- **PROBLEM TO WORK ON**: The answer must be a single number: the count of lines in the listing that hold the string "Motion".

- **RECORDED INFORMATION**:
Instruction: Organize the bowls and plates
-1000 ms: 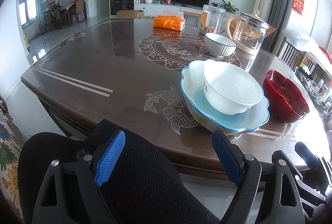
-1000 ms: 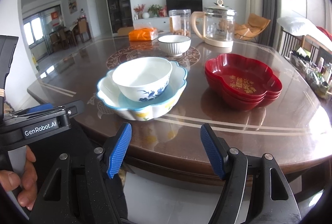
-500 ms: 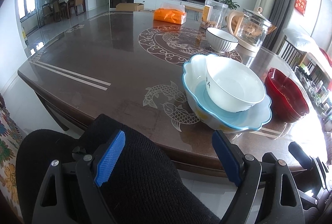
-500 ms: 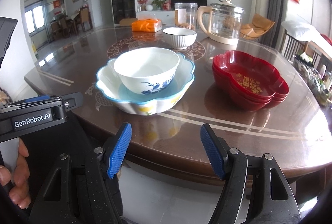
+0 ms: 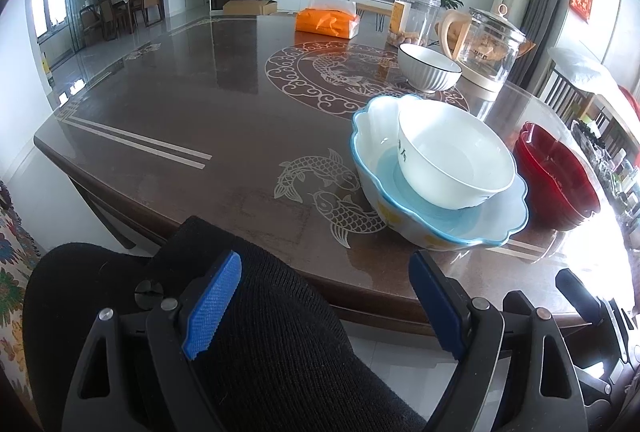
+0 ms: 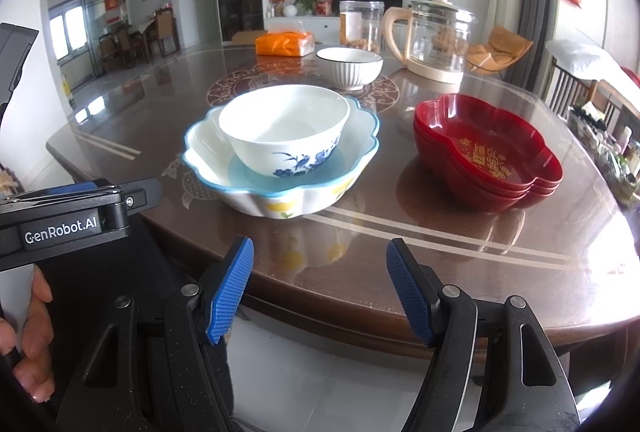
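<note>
The white bowl with blue flowers [image 6: 285, 129] sits inside the scalloped blue-rimmed dish [image 6: 280, 191], near the front edge of the dark table [image 6: 440, 252]. Starting on the left: a person's hand [image 6: 28, 336] grips the handle of the left gripper [image 5: 324, 304], and that gripper hangs in front of the table edge, blue pads spread wide, nothing between them but a black-clad knee [image 5: 260, 344] below. Moving across, there's the stacked pair of bowl and dish, the bowl resting off-centre toward the dish's far side. Behind them, a ribbed white bowl [image 6: 349, 67] stands alone on the table's round fish medallion. Farther back, an orange tissue pack [image 6: 285, 44], a clear jar [image 6: 361, 25] and a glass kettle [image 6: 436, 35]. Over to the right, a stack of red lobed dishes [image 6: 488, 155], apart from the blue-rimmed dish. And the right gripper [image 6: 320, 292] is low before the table edge, jaws wide apart, holding nothing, pointed between the two stacks.
</note>
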`<state>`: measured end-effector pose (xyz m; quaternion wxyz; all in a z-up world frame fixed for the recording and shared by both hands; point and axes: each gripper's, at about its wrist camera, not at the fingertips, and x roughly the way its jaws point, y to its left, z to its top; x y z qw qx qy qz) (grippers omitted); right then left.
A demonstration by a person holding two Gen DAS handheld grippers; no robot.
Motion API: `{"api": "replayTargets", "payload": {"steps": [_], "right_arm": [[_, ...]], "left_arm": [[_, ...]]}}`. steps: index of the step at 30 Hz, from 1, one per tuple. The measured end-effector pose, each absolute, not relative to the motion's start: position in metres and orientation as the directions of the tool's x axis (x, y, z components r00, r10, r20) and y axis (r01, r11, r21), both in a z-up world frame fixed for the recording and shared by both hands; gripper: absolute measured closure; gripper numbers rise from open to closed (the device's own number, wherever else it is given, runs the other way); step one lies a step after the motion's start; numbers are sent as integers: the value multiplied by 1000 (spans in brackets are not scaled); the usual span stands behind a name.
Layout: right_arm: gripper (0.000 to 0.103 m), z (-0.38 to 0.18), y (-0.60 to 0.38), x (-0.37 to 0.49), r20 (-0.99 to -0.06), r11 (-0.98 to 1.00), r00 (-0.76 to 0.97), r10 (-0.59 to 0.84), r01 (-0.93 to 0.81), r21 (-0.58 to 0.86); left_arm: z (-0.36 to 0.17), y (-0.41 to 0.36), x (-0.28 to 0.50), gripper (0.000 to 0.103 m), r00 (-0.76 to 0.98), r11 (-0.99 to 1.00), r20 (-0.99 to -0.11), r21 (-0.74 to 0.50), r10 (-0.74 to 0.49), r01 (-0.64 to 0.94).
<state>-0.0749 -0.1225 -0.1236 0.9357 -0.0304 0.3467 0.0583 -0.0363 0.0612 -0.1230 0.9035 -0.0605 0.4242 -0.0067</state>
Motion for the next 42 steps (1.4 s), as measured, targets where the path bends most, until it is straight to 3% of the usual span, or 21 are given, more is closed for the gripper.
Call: {"api": "replayTargets", "payload": {"steps": [17,23,27,32,35,37,42], "right_arm": [[30,-124,-120,-72,-661,990,746,81,-139,-35],[30,-95,-140,-57,-625,993,775,91,-117,0],[30,-44,-183,-7,-603,991,787,132,-89,100],[30,-2,-213,100,-703,983,688,182,-112,145],[30,-9,-235,169,-771,953,577,270,-47,299],[30,-20,-244,205,-804,947,532,264,17,322],[30,-53,-247,264,-814,887,445,373,87,454]], "left_arm": [[-125,58,-33,16,616,996,-785,-90,-59,-19],[-102,86,-21,16,600,975,-780,-223,-179,0],[-63,103,26,16,628,977,-754,-210,-191,45],[-30,87,114,16,570,973,-790,-147,-225,179],[-25,70,167,16,530,970,-817,-139,-226,200],[-28,55,201,16,503,968,-834,-133,-225,213],[-45,21,270,22,463,970,-856,-162,-230,182]]}}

- **OUTPUT**: 2